The most common care giving activities in all countries were spending time with the patient (82–89% of patients received this) and ‘being on call’ (78–81% of patients received this), i.e. being there to watch for problems at least a few hours per week (Table 2). Household tasks were provided to 67–69% of patients. More than half of the patients were helped with personal care and medical procedures. On average, patients received 19–21 h of IC per week from friends or family for personal care, 15–18 h for medical procedure, 7–10 h for appointments and 17–21 h for household tasks. Friends and/or family spent 66–76 h per week on being on call and 52–55 h with patients.

Table 2 Number (percentage) of patients in the last 3 months of life who received informal care (IC) support according to main categories in the CSRI questionnaire, and the mean (SD) hours provided per week provided by ICrs for each of these activities

Informal care (IC) costs versus formal care costs and by relationship to patient

Median IC costs in the last 3 months of life were $28,847 (USA), $31,192 (England) and $36,930 (Ireland), with right skewed distributions that were similar for all countries (Fig. 1, Table 3, Additional file 1: Figure S2 and Figure S3). Removing the being on call element of IC cost estimates reduced the costs, although the distributions remained unchanged (Fig. 1, Table 3, Additional file 1: Figure S2 and Figure S3). IC costs varied less than did formal care costs between countries (Table 3). IC costs were not associated with total formal care costs (Pearson’s r = − 0.0057), nor with hospice/palliative care costs (Pearson’s r = 0.0608).

Fig. 1
figure 1

Distribution of costs of informal care (IC) provided for older patients in their last 3 months of life, with and without ‘time being on call’ in three countries

Table 3 Informal care (IC) costs and formal care costs of patients at the end of life in the last 3 months (US$)

IC costs were higher for husband/male partners ($48,679) and wife/female partners ($43,729) than those of daughters/sons or other relatives/others (Additional file 1: Table S1).

Carer burden, positive aspects of caregiving (PAC), subsequent grief and informal care costs

Subsequent grief, carer burden and PAC were near normally distributed and were similar across the three countries (Additional file 1: Figure S1). Wives, husbands and daughters reported higher subsequent TRIG grief score than other relatives, implying lesser distress (Additional file 1: Table S2). Burden felt by carers was slightly higher among daughters and sons than others. Positive aspects of caregiving did not differ by the relationship to patient much except the male relatives.

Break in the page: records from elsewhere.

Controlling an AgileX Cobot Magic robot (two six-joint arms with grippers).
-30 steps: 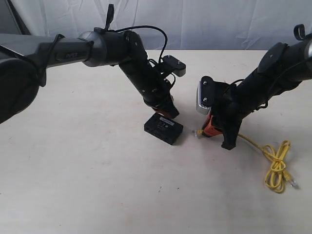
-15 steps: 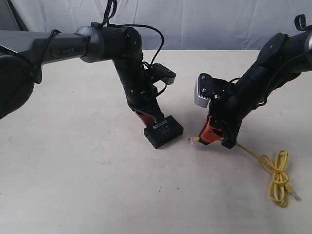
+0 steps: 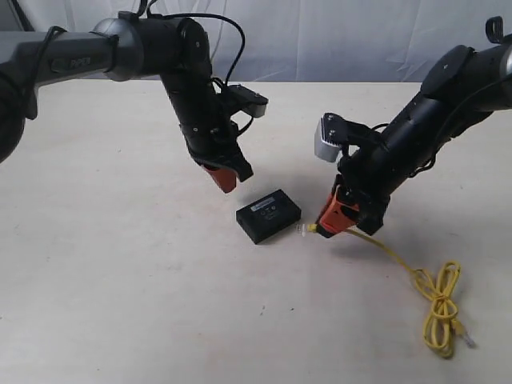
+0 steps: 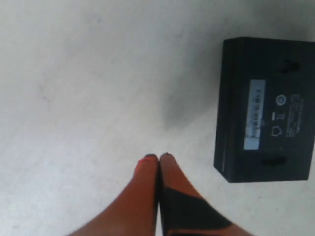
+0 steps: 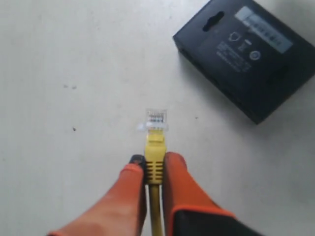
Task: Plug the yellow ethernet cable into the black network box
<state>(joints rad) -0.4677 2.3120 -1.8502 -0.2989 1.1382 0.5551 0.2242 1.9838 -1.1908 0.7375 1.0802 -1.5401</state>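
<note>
The black network box (image 3: 269, 215) lies flat on the table, its white label strip up; it also shows in the left wrist view (image 4: 266, 129) and the right wrist view (image 5: 247, 56). My right gripper (image 3: 326, 226) is shut on the yellow ethernet cable (image 3: 400, 262) just behind its clear plug (image 5: 156, 119), which points at the box from a short gap to its right. The cable trails right to a knotted loop (image 3: 440, 310). My left gripper (image 3: 225, 179) hangs shut and empty above the table, up and left of the box, its orange fingertips (image 4: 147, 162) pressed together.
A pale tabletop (image 3: 120, 272) spreads around the box. A light curtain (image 3: 360, 32) closes off the back. The cable's free end with its second plug (image 3: 466, 339) lies near the front right.
My left gripper has let go of the box's edge and lifted away up and left. The right gripper has carried the plug left and lower, closer to the box, dragging the loop along.
</note>
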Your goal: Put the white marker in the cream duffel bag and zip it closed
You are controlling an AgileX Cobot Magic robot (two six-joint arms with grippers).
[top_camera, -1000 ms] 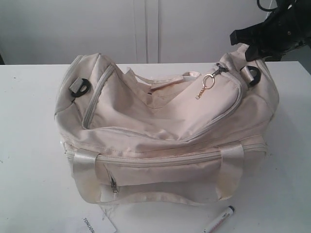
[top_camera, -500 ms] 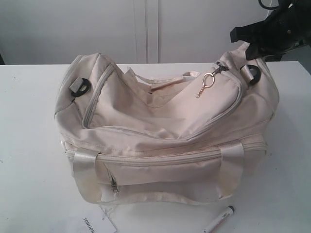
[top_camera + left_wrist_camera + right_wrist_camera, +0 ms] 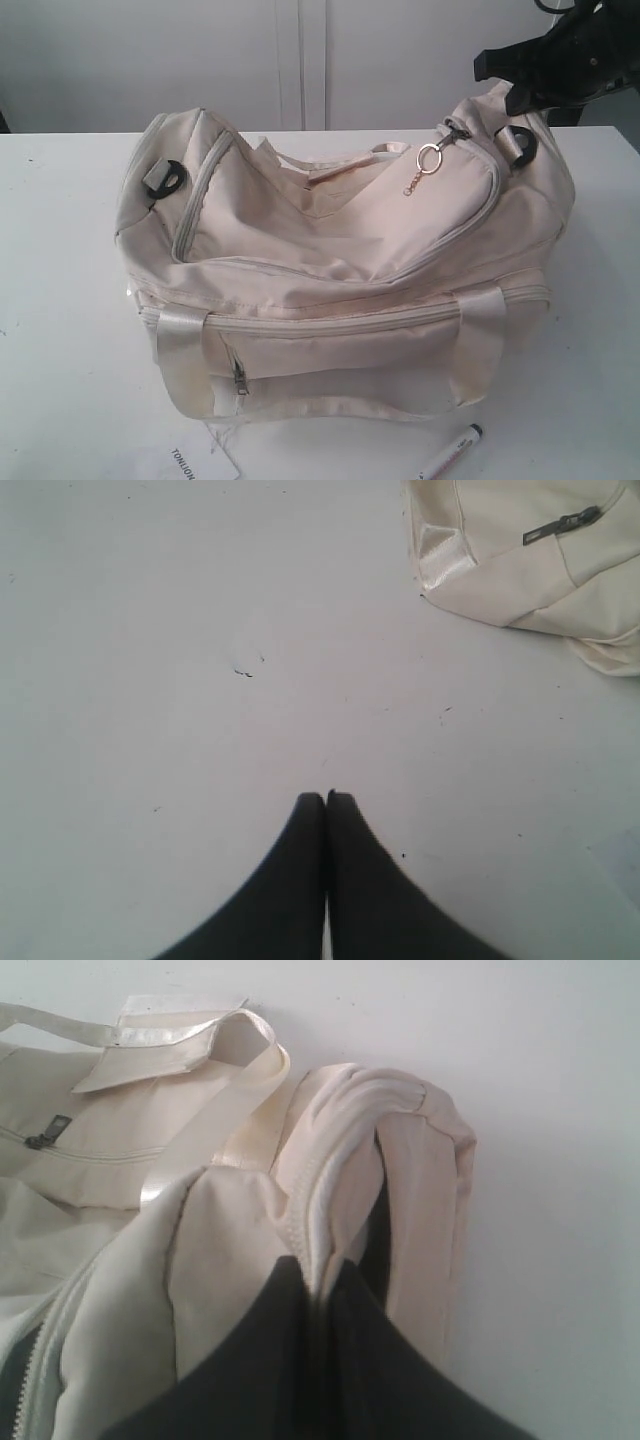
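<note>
The cream duffel bag [image 3: 340,260] lies across the middle of the white table. The white marker [image 3: 452,452] with its dark cap rests on the table in front of the bag's right end, apart from it. My right gripper [image 3: 515,95] hangs over the bag's far right end and is shut on a fold of the bag's fabric [image 3: 340,1160] beside the zip; in the right wrist view its tips [image 3: 320,1265] pinch that fold. My left gripper [image 3: 326,796] is shut on nothing above bare table, with a corner of the bag [image 3: 520,560] off to one side.
A gold keyring [image 3: 428,158] dangles from the zip pull near the bag's right end. A white paper tag [image 3: 190,462] with black letters lies at the table's front edge. Black strap rings [image 3: 168,180] sit at the bag's ends. A white wall stands behind the table.
My right gripper has risen a little with the fabric it holds, pulling the bag's right end upward. The marker and the tag have not moved.
</note>
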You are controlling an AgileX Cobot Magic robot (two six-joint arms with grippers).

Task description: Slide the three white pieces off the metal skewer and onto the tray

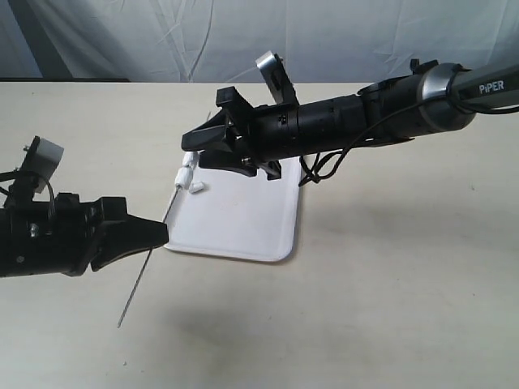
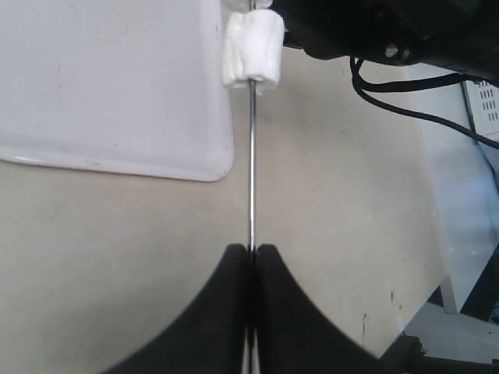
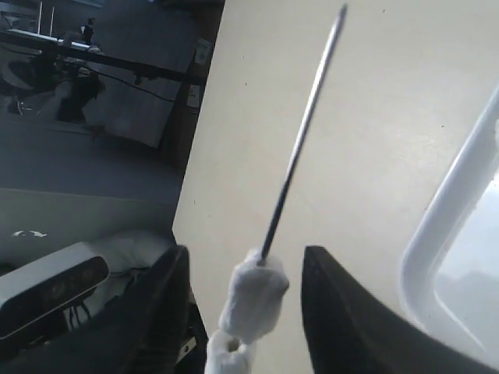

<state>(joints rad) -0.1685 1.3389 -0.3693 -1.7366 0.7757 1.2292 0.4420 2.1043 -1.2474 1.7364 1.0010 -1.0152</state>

In all three countries, there was a consistent pattern that subsequent grief was positively associated with IC costs, implying that more time spent on caring for patients was associated with lesser distress felt afterwards (Fig. 2).

Fig. 2
figure 2

Relationship between subsequent grief and informal care (IC) costs in the last 3 months of older patient’s life in three countries. Note that higher grief scores indicate ‘less’ grief

Multiple regression analysis

As for the univariate analysis, higher IC costs were associated with higher TRIG scores for subsequent grief, indicative of less grief (models 1 and 2, Table 4). However, the coefficients were small and the effects varied between individuals. For older patients, the carer’s subsequent grief score was lower, i.e. the carer grieved more.

Table 4 Factors associated with bereavement outcomes of carers who were identified as next of kin by older patients

Higher IC costs were also associated with higher scores for PAC (models 5 and 6, Table 2). Higher carer’s satisfaction with home care was associated with higher PAC.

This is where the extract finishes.